Doyle revealed that he found himself in front earlier than he had envisaged.
“Before the race Aidan said if you can try and be the last one to challenge inside the furlong pole, but as you saw, she took me down through the two and nothing could take me … I had to go a little bit earlier just to focus her up.
“When Frankie came at me, I thought ‘here we go again,’ but she was very brave. It’s a quality that Aidan O’Brien really trains into these horses, they’re very tough; when you get into a battle you’d like to be on them.”
O’Brien, for his part, was pleased with Doyle’s application.

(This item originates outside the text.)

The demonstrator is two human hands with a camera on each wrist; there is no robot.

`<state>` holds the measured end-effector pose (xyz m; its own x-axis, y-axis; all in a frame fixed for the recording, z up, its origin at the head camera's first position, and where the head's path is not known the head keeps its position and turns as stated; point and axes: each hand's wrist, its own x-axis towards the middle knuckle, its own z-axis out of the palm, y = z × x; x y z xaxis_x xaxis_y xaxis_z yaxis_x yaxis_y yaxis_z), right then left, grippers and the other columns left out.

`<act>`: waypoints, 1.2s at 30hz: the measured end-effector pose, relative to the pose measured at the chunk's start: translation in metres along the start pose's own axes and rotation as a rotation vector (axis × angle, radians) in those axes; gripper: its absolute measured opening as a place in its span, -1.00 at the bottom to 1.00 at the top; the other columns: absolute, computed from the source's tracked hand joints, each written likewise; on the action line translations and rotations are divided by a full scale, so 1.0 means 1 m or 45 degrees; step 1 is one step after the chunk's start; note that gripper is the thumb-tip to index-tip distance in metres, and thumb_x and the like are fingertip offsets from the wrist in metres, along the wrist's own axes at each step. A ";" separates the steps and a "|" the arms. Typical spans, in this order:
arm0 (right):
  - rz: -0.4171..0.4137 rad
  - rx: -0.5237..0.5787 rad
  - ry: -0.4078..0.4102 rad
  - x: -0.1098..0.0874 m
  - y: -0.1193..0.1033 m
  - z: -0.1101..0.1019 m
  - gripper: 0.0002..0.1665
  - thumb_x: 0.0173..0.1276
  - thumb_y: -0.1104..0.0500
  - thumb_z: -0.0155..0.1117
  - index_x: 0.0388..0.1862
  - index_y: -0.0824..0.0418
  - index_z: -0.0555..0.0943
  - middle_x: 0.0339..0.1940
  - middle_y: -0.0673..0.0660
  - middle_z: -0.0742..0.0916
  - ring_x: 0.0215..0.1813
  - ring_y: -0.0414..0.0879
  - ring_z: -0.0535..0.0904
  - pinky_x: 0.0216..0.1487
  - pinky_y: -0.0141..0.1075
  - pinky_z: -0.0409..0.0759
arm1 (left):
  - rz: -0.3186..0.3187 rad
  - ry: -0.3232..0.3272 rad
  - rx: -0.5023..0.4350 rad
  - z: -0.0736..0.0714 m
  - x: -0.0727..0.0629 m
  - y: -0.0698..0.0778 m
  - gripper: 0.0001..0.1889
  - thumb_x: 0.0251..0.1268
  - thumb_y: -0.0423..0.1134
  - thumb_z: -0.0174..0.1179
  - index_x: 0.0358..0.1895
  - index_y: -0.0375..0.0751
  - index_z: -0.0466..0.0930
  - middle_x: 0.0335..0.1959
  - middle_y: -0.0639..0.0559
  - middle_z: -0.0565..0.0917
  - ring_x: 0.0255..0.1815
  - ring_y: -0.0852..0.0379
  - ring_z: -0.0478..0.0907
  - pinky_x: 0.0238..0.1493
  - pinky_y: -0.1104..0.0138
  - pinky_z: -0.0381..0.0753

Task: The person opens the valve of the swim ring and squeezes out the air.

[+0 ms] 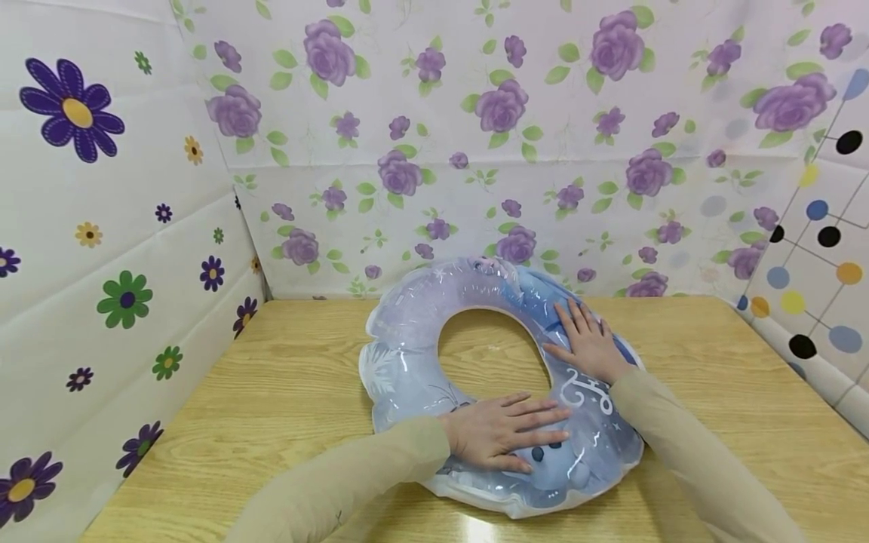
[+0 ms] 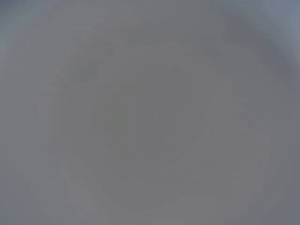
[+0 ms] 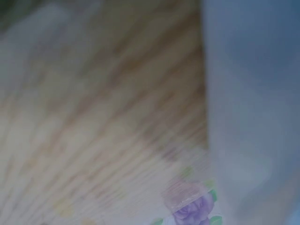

“I knew that he did his best, whatever way it was going to fall,” he said. “They’re not easy instructions, ever, and I don’t think he could have played it much later: Frankie was forcing him to go, so I thought he gave her a brilliant ride. It looked like Frankie was going to go by her but she found again, (James) was very strong on her.”
Meanwhile, the trainer said he was “not disappointed” with Savethelastdance’s run in third and she could be bound for the G1 Prix de l’Arc de Triomphe in Paris, should the ground be wet, if not the G1 St Leger, Britain’s final Classic, at Doncaster two weeks prior.